§ INSTRUCTIONS TO FOLLOW: Search the data for the string "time" and extract every line where it appears.
⟨
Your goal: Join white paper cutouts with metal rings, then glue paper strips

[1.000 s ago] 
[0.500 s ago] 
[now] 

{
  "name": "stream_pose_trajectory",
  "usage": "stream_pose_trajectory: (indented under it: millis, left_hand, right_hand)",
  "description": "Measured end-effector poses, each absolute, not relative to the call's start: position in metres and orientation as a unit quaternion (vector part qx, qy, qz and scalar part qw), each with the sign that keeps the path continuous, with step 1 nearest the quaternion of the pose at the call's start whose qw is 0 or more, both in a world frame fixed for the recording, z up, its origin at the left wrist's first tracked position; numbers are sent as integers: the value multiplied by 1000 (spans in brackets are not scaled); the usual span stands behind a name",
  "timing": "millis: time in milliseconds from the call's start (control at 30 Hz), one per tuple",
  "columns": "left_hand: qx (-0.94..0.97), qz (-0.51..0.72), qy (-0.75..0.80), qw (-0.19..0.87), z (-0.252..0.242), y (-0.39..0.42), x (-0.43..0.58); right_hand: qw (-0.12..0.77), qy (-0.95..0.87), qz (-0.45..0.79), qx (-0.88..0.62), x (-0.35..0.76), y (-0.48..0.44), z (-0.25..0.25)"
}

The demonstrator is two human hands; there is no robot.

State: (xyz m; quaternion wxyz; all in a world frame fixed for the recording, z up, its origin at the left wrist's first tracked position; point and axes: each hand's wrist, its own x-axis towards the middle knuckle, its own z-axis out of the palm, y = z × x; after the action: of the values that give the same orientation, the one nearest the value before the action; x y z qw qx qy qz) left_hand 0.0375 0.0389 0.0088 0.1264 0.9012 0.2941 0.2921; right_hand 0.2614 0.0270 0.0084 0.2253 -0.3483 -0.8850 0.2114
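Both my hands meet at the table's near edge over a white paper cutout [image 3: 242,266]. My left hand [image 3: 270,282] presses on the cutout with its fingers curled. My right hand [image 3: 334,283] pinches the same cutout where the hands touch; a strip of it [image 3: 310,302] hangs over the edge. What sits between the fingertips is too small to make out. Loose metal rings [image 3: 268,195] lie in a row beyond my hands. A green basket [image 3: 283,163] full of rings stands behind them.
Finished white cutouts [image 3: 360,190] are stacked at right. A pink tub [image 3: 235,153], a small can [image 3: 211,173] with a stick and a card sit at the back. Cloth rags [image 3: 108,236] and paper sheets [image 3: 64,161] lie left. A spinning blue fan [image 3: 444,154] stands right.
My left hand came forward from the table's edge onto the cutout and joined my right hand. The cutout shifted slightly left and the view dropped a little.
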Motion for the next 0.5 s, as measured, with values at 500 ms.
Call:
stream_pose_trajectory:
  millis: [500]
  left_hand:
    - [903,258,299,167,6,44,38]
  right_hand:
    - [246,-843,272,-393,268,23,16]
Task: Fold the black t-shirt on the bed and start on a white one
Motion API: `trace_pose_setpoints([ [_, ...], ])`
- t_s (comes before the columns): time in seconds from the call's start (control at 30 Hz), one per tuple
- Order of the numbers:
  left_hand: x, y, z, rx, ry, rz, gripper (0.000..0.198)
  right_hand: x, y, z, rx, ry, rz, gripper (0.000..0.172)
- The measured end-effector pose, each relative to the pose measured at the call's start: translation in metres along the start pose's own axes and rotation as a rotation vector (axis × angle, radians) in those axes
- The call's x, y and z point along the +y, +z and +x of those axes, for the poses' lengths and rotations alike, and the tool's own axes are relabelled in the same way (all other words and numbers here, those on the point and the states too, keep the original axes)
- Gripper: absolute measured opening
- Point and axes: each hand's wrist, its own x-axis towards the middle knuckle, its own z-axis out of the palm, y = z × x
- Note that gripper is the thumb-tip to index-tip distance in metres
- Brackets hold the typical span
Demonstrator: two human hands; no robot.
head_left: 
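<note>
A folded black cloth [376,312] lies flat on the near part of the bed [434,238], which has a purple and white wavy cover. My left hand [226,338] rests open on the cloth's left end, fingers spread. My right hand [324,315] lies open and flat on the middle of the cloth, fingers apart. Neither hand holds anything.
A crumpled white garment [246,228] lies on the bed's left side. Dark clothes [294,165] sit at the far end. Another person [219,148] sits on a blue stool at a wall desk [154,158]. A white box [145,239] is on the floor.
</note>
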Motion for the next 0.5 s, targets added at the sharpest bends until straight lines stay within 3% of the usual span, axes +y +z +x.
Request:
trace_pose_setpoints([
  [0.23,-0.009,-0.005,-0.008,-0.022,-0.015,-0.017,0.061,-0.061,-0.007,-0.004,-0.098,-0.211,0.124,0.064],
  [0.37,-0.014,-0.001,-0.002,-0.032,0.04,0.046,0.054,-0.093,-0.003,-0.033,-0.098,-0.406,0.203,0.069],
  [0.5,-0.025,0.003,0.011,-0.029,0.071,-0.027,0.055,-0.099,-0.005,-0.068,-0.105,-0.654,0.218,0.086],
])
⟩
§ ANSWER FOR THE TASK:
  "timing": "millis: time in milliseconds from the call's start (control at 30 Hz), one per tuple",
- t_s (comes before the columns): time in seconds from the call's start (control at 30 Hz), one per tuple

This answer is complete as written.